Yo que no concibo las fronteras me pregunto quién delimita con exactitud las líneas de esos territorios de la mente a los que a ninguno se nos niega el paso o la estancia y en los que muchos transitan y otros permanentemente habitan. No hay mapa que conduzca a esos territorios, que marque el camino, pero se me ocurre que el dolor, la frustración, la pérdida, las obsesiones e incluso un mal viento pueden ser buenos guías. Fatales lazarillos.
Hay muchos invisibles en este espacio llamado vida en el que nos movemos. Y en la mayoría de los casos son invisibles porque apenas les miramos, porque con certeza no queremos verlos. Comodidad, tranquilidad, cobardía, miedo…. tenemos infinitas coartadas, tantas como palabras para definirlas; aunque ni siquiera seamos capaces de llamar a los invisibles por su nombre y ni siquiera seamos capaces de justificar con palabras nuestras coartadas.
Dice Leopoldo María Panero que “Nos vuelven locos en la calle y en el manicomio rematan el trabajo”. Hoy, 10 de octubre, es el Día Mundial de la Salud Mental.
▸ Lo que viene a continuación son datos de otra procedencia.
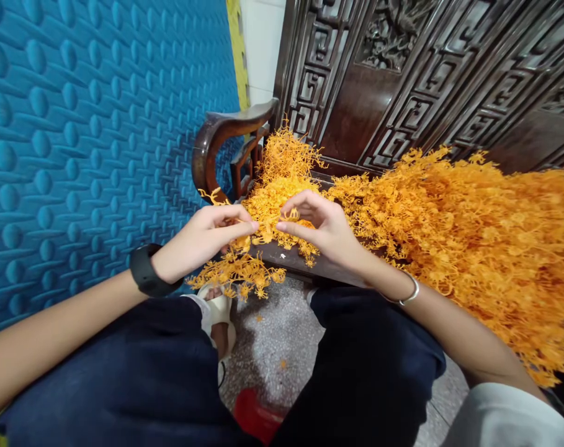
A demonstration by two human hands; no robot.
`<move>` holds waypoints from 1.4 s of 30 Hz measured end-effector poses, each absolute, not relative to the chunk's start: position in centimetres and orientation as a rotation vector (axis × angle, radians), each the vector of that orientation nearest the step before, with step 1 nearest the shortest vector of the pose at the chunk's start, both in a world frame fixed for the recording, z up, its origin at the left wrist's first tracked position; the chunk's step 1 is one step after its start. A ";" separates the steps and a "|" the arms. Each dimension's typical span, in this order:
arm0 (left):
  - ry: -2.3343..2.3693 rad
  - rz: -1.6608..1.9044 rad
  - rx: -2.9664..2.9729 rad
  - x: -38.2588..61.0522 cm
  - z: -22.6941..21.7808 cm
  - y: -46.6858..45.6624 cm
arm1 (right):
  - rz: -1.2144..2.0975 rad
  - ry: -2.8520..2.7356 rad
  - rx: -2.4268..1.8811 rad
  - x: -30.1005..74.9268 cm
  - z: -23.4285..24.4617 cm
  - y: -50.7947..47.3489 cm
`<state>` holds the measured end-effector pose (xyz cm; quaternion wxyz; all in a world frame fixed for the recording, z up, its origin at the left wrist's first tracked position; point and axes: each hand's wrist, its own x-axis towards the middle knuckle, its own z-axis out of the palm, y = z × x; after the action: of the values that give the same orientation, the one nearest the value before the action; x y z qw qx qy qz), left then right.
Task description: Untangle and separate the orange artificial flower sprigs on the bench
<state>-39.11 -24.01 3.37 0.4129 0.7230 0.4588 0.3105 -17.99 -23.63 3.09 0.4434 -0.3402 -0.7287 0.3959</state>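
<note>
Left hand: the left hand (206, 234), toward 9 o'clock, has thumb and forefinger closed nearly together, and it holds an orange bunch (237, 273) of thin strands, which hangs below toward 8 o'clock.
Right hand: the right hand (326, 226), toward 3 o'clock, is curved, with a narrow gap between thumb and forefinger. An orange strand (291, 215) shows there; whether it is gripped, I cannot tell.
Between hands: the two hands are near each other but apart.
Red object: at 6 o'clock on the floor (282, 323) is a red object (256, 413), partly hidden; I cannot tell if it is a container.
Settee: the dark wooden settee (340, 264) carries a small orange heap (286, 167) at 12 o'clock and a large orange heap (486, 242) at 3 o'clock.
Backrest: the carved backrest (351, 118) stands at 1 o'clock.
</note>
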 end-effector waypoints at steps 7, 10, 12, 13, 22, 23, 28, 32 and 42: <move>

Según la Organización Mundial de la Salud (OMS) al menos un 10 por ciento de la población mundial padece algún trastorno grave y una cuarta parta ni siquiera está diagnosticada. Sólo nos acordamos de la salud cuando nos visita la enfermedad. Aunque hay enfermedades como ésta que viven dentro de nosotros hasta que un día se manifiestan. No habito el país de la locura, de la demencia, de la esquizofrenia, de la depresión, pero se que no necesito invitación para visitarlo y habitarlo; se que el billete de ida lo expide nuestra propia mente. Y también se que en demasiadas ocasiones no hay billete de vuelta.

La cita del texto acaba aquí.